自分の進路が絞りきれていなかった高校時代。興味の範囲も広かったので、学際的でリベラルアーツが充実している大学を探しました。国際法を学べる海外の大学も検討しましたが、その大学には慶應義塾大学との交換留学制度があることを知り、迷わずSFCに入学しました。

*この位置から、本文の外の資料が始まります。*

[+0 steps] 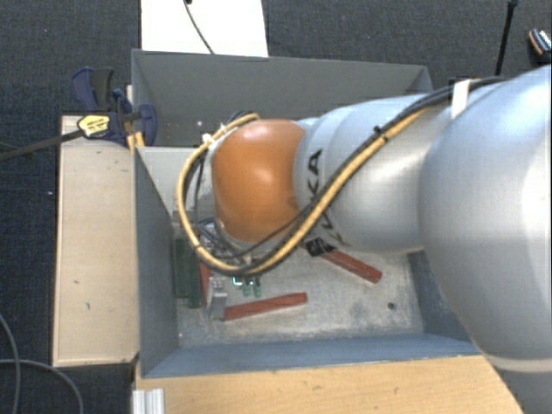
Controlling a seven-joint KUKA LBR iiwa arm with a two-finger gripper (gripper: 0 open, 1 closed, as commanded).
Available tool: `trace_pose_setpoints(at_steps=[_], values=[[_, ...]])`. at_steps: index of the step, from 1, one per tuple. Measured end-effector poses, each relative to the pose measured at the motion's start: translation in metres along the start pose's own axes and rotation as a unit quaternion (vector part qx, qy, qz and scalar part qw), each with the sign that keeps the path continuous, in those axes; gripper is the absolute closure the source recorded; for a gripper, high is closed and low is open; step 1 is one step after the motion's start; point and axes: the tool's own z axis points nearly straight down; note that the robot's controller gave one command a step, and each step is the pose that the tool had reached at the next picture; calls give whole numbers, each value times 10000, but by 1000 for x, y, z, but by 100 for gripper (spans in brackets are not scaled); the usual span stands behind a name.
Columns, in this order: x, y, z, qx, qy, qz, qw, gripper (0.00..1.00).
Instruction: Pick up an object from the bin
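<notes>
My gripper (217,298) is low in the bin's front left part, mostly hidden under the arm's orange cover. A long red-brown stick (266,305) lies flat just to its right, its left end close to the gripper. Two small green pieces (250,288) sit right behind that stick, next to the gripper. A dark green block (185,271) stands against the bin's left wall, just left of the gripper, with a small red piece (204,281) between them.
A second red-brown stick (354,266) lies slanted further right, its upper end under the arm. The arm and its cover hide the bin's middle and back. Bare floor shows along the front right.
</notes>
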Motion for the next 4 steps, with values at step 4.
trace_pose_setpoints(at_steps=[4], values=[[25,-105,83,-7,-53,-833,9965,0]])
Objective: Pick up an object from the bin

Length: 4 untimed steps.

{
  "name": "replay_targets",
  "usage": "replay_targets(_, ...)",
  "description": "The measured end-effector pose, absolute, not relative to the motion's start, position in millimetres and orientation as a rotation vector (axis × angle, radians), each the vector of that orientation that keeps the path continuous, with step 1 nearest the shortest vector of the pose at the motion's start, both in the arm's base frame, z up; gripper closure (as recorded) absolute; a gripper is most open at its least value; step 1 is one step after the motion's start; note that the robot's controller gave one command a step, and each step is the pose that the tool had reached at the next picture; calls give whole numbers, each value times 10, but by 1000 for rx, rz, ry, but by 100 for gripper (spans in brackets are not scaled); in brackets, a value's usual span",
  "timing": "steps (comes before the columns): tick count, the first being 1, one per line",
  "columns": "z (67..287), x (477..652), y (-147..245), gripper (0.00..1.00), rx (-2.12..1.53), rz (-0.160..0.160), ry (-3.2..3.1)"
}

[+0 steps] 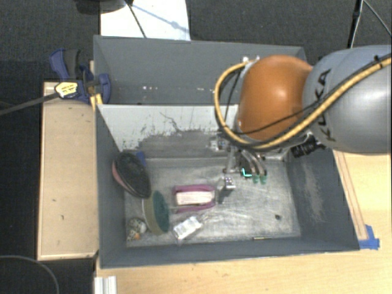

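My gripper (225, 187) hangs below the arm's wrist, low over the middle of the bin floor. Just left of it lies a pink and white flat packet (195, 196), close to the gripper's tip; whether they touch I cannot tell. In front of the packet, near the bin's front wall, lies a small crumpled white wrapper (187, 227). A green round disc (159, 211) stands on edge further left.
A black oval brush (131, 174) leans in the bin's left corner, and a small greyish lump (135, 227) sits at the front left. The arm and its orange cover reach in from the right over the bin's back right part.
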<state>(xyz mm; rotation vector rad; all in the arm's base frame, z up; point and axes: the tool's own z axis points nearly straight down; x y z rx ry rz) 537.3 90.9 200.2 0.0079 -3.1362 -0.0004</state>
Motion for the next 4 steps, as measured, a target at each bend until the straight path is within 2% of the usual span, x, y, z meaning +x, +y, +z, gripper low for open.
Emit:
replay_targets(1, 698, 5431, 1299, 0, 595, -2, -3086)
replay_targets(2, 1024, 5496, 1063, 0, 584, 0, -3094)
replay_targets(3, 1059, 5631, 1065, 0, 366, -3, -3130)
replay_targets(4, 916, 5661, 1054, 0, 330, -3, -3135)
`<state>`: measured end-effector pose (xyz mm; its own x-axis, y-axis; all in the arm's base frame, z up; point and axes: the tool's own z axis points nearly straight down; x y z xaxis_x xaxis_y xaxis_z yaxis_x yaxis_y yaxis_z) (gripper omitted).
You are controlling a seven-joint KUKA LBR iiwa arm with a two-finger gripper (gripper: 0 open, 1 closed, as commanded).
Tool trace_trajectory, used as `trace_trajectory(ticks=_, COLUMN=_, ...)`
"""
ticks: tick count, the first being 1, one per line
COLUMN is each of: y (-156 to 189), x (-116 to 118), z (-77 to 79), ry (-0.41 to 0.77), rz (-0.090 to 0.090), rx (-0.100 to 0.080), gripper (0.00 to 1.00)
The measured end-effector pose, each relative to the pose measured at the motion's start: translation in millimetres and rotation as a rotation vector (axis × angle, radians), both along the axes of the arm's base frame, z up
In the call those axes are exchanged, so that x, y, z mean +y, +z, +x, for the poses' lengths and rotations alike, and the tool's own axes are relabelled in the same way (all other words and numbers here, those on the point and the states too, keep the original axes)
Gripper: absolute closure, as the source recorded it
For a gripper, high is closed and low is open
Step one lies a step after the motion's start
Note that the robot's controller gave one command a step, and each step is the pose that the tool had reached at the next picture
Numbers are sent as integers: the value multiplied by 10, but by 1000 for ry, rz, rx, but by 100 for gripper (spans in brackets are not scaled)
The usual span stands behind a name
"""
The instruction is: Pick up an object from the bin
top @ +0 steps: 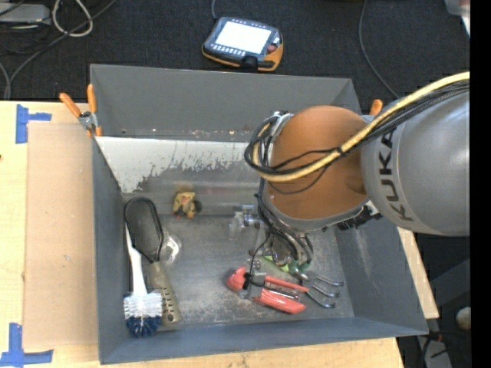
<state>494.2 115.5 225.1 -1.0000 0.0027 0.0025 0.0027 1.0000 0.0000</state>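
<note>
Off to the view's left, well apart from where I am reaching, a black oval hairbrush lies lengthwise. A white-handled bottle brush lies just beside it, its blue-and-white bristles toward the near edge. A small tan figurine (too small for me to tell what it depicts) sits alone farther back. Outside, on the dark floor, an orange-rimmed teach pendant rests screen up, with loose cables off to its left.
</note>
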Motion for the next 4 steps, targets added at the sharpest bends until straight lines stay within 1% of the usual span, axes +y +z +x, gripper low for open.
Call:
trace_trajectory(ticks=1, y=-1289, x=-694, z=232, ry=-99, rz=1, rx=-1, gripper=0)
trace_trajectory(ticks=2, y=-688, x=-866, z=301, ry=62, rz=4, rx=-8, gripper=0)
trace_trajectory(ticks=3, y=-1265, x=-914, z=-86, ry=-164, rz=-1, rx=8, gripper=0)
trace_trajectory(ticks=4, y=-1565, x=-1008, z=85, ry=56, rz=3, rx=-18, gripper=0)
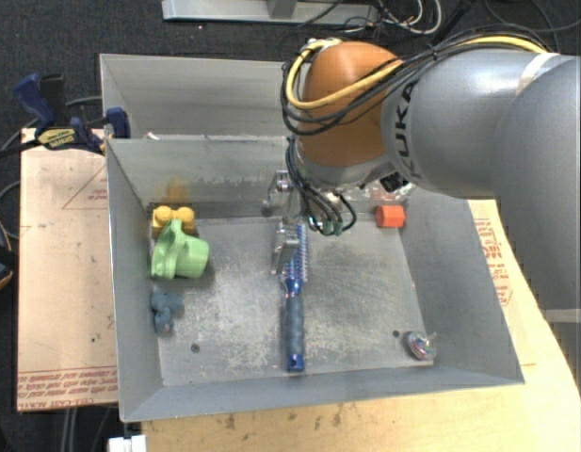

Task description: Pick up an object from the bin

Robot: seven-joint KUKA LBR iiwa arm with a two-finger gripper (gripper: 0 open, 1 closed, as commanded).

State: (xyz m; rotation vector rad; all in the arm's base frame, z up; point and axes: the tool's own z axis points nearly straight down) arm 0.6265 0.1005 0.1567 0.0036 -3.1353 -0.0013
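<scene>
Blue slim plastic brush (294,323) lay lengthwise mid-floor in the grey metal bin (365,290), its bristled upper end right at the tip of the gripper (289,245). Whether the gripper was parted or closed could not be told. A green plastic cup (180,255) sat well left, and a small orange block (391,216) right.

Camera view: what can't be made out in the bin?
Camera view:
- Blue brush: upper end hidden under the gripper.
- Yellow thing: front hidden by the green cup.
- Silvery thing, near right corner: too small to identify.
- Grey-blue lump: too small to name.
</scene>
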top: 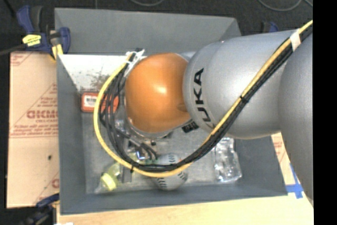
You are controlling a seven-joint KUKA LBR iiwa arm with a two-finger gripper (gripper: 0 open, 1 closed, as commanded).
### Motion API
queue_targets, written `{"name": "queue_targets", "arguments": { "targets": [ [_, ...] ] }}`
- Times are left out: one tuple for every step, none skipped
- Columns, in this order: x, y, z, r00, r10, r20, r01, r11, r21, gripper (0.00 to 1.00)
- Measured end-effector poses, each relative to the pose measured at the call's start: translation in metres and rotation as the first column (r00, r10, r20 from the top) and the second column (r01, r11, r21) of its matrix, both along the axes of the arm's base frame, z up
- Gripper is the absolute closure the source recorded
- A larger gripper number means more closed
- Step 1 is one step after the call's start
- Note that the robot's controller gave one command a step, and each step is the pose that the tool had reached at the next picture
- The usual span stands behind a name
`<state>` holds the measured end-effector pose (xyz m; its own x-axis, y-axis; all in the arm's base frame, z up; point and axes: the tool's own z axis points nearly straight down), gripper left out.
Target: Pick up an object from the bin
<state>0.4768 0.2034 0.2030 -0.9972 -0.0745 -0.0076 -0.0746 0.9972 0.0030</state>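
The arm stood low inside the grey bin, entering over its right wall. Its orange cover sat over the middle of the floor, with a yellow cable looped round the cover's left and lower sides. The claw lay under that cover, towards the bin's lower edge as the camera sees it. So much of it was hidden by the cover and the wiring that I could not tell whether it was wide, narrow or closed on anything.

Nothing could be seen in its grip, so which thing it was after could not be settled. Nearest to it were a pale ball against the lower wall, just beside the cable loop, and a yellow-green piece in the lower left corner. A red box rested against the left wall, well apart from the claw, and a clear plastic packet lay near the lower right corner, under the arm's flank.

By my judgement the task was at its middle: the arm was down among the things, at the depth where a grasp would be made, but no pick was shown. What was left was to close on one thing, if that was not done, and lift it clear of the bin's walls. Every loose thing visible was on the floor.
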Motion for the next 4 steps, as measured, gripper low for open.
{"name": "queue_targets", "arguments": {
  "targets": [
    [0.001, -0.009, -0.062, 0.997, 0.080, -0.001, -0.080, 0.997, -0.001, 0.00],
    [0.013, -0.020, -0.127, 0.997, -0.072, 0.000, 0.072, 0.997, 0.002, 1.00],
    [0.013, -0.020, -0.127, 0.997, -0.073, 0.000, 0.073, 0.997, 0.002, 1.00],
    [0.011, -0.017, -0.082, 0.997, -0.072, -0.007, 0.072, 0.997, -0.002, 1.00]
  ]
}}
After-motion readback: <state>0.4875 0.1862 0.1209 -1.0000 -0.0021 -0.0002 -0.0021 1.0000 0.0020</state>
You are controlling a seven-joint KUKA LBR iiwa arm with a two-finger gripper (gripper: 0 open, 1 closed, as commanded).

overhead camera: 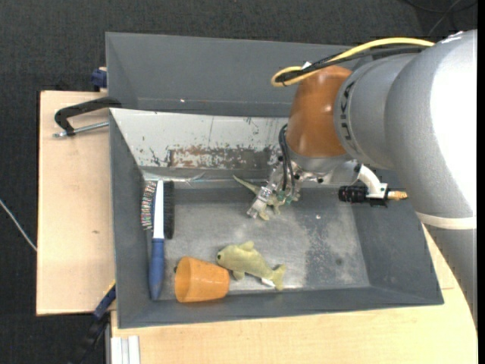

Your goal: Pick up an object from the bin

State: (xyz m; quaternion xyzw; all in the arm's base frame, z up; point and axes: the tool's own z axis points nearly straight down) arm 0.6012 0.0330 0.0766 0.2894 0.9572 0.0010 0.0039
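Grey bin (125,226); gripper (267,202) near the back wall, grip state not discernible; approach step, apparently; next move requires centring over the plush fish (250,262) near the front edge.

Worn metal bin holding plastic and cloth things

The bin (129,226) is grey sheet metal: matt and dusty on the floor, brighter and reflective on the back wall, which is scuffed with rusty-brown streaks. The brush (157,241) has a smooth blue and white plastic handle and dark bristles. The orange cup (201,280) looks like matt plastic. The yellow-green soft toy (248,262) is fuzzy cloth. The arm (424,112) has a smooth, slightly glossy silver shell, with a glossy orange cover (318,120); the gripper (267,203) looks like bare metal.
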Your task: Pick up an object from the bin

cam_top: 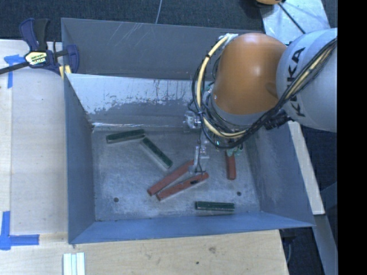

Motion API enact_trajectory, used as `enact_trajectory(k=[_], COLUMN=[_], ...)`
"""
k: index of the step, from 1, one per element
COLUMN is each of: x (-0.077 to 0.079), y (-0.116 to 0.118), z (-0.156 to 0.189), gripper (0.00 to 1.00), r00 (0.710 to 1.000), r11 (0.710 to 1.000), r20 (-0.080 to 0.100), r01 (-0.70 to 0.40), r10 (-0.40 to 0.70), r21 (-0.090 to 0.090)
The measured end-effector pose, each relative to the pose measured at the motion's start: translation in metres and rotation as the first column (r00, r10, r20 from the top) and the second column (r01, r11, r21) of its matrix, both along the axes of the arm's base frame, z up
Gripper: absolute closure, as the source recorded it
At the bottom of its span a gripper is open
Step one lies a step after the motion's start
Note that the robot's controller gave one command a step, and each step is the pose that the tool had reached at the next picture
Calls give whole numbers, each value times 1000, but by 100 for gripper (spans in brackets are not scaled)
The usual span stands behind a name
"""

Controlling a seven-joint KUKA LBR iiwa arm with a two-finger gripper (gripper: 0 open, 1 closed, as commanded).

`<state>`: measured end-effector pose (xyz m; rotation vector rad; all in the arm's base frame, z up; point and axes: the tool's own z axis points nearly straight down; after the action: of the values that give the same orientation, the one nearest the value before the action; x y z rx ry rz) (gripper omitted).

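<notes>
You see the hand (200,164) low in the middle of the bin (80,171), at the right end of two brown sticks (172,183) that lie side by side. You cannot tell if it is open or closed. A short brown stick (230,168) lies just right of it.

bin floor (114,179) free along left side and front-left. centre taken by two brown bars (175,183), apparently touching. back-left green bar (125,136) and slanted green bar (156,152) narrow the rear. front green bar (214,207) lies along front wall; short brown bar (231,167) crowds the right.
</notes>
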<state>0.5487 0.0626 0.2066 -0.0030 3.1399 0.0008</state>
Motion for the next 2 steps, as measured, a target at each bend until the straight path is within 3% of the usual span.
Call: enact_trajectory(k=[1,2], x=[1,8], y=[0,-4], z=[1,-33], gripper=[0,0], r00=[1000,999], r11=[1000,999], r20=[2,10], r01=[1,-51], r10=[-1,51], r21=[0,0])
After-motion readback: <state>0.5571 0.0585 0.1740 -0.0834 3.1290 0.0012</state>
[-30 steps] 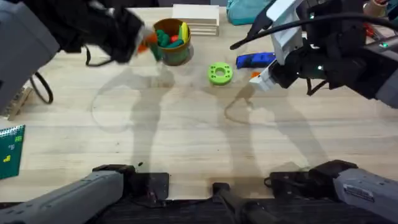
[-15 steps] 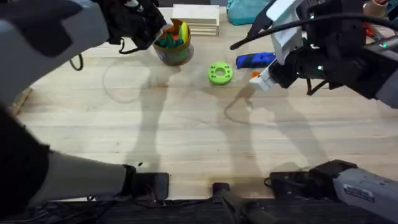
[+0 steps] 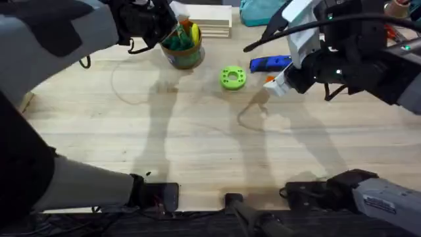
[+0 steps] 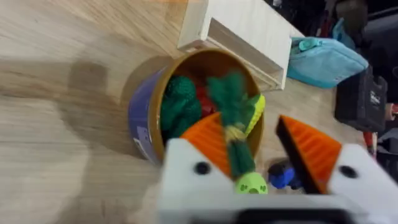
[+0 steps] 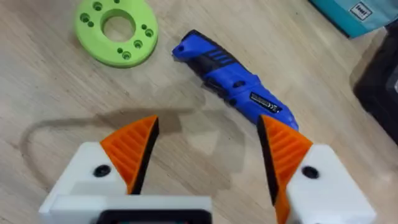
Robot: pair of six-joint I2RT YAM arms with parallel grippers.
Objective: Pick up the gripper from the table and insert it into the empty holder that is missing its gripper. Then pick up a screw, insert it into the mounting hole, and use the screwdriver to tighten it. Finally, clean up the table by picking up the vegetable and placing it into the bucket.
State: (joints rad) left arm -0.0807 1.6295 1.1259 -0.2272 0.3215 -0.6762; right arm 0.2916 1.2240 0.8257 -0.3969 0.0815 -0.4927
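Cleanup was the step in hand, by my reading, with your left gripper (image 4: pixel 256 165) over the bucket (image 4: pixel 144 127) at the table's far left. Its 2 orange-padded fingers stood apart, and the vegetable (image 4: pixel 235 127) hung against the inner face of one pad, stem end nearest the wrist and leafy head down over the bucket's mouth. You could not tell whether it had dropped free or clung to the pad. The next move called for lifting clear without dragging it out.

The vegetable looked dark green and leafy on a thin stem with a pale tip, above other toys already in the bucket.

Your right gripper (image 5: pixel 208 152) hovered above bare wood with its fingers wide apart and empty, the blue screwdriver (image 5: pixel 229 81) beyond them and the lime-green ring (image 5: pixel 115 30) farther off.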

1年の秋学期から大木聖子研究会に所属しています。私は中学卒業の日に、生まれ育った福島で東日本大震災を経験しました。地元では3.11についての話題には触れてはいけないような雰囲気がありました。つまり私にとって、震災に初めて向き合える場が大木研究会でした。研究を始めてわかったのは、防災もまた学際的な分野であるということ。さまざまな分野に興味のある自分にもぴったりの研究でした。
防災とは無関係に、大学で学びたいと思っていたのがスペイン語です。そこでスペイン語の先にあるラテンアメリカ文化を研究する藤田護研究会にも所属することにしました。SFCのいいところは、関心のある複数分野の研究会を自由に掛け持ちできることです。
スペイン語のインテンシブコースを履修後、2017年2~3月にペルーのクスコで海外研修に参加しました。現地はちょうど雨季にあたり、高地にあるクスコ周辺では大雨で土砂崩れが頻発しています。テレビでは、災害情報とチャリティ番組ばかり。そんな折に、クスコ市内で唯一の日本語学校から、防災に関する講演をしてくれないかという依頼が舞い込んできました。
それまで防災とは無関係に、スペイン語を学んでいましたが、2つの研究分野が、異国の地で繋がった瞬間でした。講演のコンテンツを考えながら、文化の垣根を超えて人々に寄り添うことの大切さに改めて気づきました。当時の体験が、現在研究しているナラティブ・アプローチにも繋がっています。

4年間で学部と修士を修了できるプログラムに挑戦

SFCならではの「学部・大学院修士4年一貫プログラム」にも取り組んでいます。学部を3年で終えるには厳しい条件を満たす必要があるので、これは自分への大きなチャレンジ。毎学期21単位取るのは簡単なことではありませんが、短期で学位取得してできた時間的、経済的な余裕を留学やインターンシップなどに充てることができます。SFCでの学びを終えた後、いろいろやりたいと考えている人には魅力的な制度なので、チャレンジする価値があると思います。
このプログラムを利用するには、週に4~5回は大学に通うことになります。授業数は多くなりすこし大変かもしれませんが、大学生活は濃密になります。修士課程に入っても、同じ研究会の先生メンバーたちと一緒に研究を継続できるのも大きなメリットです。
SFCは、教員と学生の距離がとても近いのが特長。先生も「共に研究している仲間の1人」として対等に扱ってくださり、SNSなどで質問をしても必ず返信してくれます。研究会は掛け持ちも変更自由です。研究の方向転換で、履修をやめた研究会の先生も、必要とあらば推薦文を書いてくださいます。
SFCの魅力は、やりたいことができること。教授陣が豪華で、さまざまな分野の第一人者がこのキャンパスに集結しています。興味の範囲を自分から狭める必要がないでの、やりたいことをいくつも追求しているうちに、意外なところで自分の興味や問題が突然結びついたりします。複雑化した現代社会は、ひとつのマニュアルで解決できることがほとんどありません。だからこそ、複数の研究会で得た学びから問題解決の糸口を見出せると考えています。